Given material:
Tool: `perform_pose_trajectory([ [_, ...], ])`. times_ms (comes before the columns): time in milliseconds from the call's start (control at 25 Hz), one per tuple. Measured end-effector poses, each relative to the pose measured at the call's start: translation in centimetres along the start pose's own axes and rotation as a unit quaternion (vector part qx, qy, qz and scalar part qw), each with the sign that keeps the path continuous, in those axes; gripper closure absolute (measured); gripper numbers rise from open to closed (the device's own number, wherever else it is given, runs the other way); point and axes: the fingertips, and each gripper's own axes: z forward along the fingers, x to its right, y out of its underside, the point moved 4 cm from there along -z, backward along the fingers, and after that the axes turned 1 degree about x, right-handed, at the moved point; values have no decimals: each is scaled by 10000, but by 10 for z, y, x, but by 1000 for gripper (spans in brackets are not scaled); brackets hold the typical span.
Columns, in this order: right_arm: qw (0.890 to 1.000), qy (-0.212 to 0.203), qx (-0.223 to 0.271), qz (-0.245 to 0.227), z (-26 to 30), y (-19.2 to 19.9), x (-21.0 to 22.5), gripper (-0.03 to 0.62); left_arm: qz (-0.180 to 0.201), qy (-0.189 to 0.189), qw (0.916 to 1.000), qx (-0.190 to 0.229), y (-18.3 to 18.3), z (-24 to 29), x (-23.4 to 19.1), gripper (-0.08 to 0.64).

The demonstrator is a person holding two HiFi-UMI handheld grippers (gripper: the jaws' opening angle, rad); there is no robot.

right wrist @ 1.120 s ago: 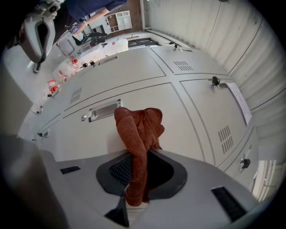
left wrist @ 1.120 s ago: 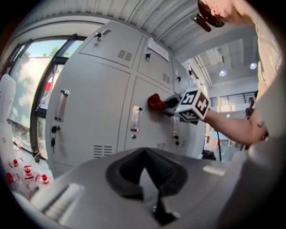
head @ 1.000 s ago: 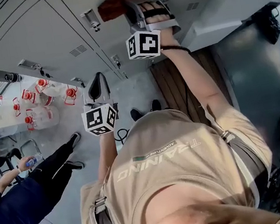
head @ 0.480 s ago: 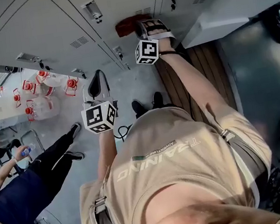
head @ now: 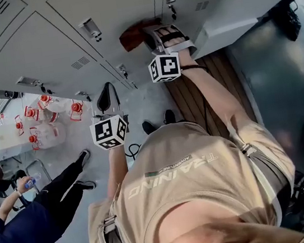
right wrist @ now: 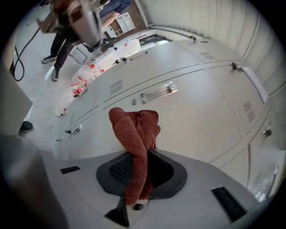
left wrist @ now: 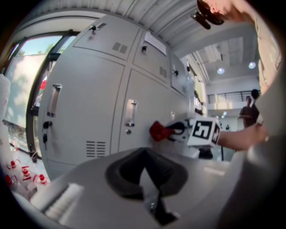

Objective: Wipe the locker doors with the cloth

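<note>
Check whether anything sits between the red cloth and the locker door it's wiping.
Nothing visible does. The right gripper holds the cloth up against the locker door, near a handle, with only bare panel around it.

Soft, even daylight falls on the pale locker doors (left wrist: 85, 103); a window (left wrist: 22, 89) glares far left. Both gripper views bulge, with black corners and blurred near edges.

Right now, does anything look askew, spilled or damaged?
Nothing stands out. The right claw grips the cloth against a locker door; the left claw is shut and empty. No spills or damage show.
</note>
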Motion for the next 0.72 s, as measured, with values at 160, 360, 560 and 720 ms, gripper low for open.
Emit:
perform_pose_trajectory([
  [160,9956,903,220,141,-52,-16,104,525,19,233,9997,88,-6,14,13,557],
  [360,9801,1955,313,104,-97,-23,209,525,70,479,9987,157,-14,27,26,556],
  [560,9715,2361,233,7,-94,-16,271,525,101,527,9983,212,-19,30,29,556],
  [720,9702,2414,179,-75,-75,-12,291,525,98,412,9989,222,-20,27,22,555],
])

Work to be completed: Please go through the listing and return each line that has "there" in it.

Your response:
Tool: `perform_pose_trajectory([ [_, ...], ])`. times_ms (comes before the columns): time in milliseconds from the call's start (control at 25 Hz), one per tuple. Measured end-effector poses, each relative to the pose measured at the call's start: translation in centimetres along the start pose's own axes and rotation as a unit quaternion (vector part qx, qy, qz and scalar part qw), each with the sign that keeps the path continuous, in those axes; gripper closure absolute (measured); gripper numbers rise from open to closed (the device's own number, wherever else it is given, runs the other way); point and axes: the fingertips, and each gripper's own axes: z forward along the fingers, x to its right, y out of its underside, the point moved 4 cm from there along -z, backward along the fingers, and after that the axes turned 1 degree about x, right-handed, at the moved point; values have no decimals: each is scaled by 10000, but by 10 for z, y, x, but by 1000 for gripper (spans in brackets are not scaled); brackets hold the typical span.
The demonstrator is a person holding two HiFi-UMI handheld grippers (gripper: the jaws' opening angle, rad); there is no robot.

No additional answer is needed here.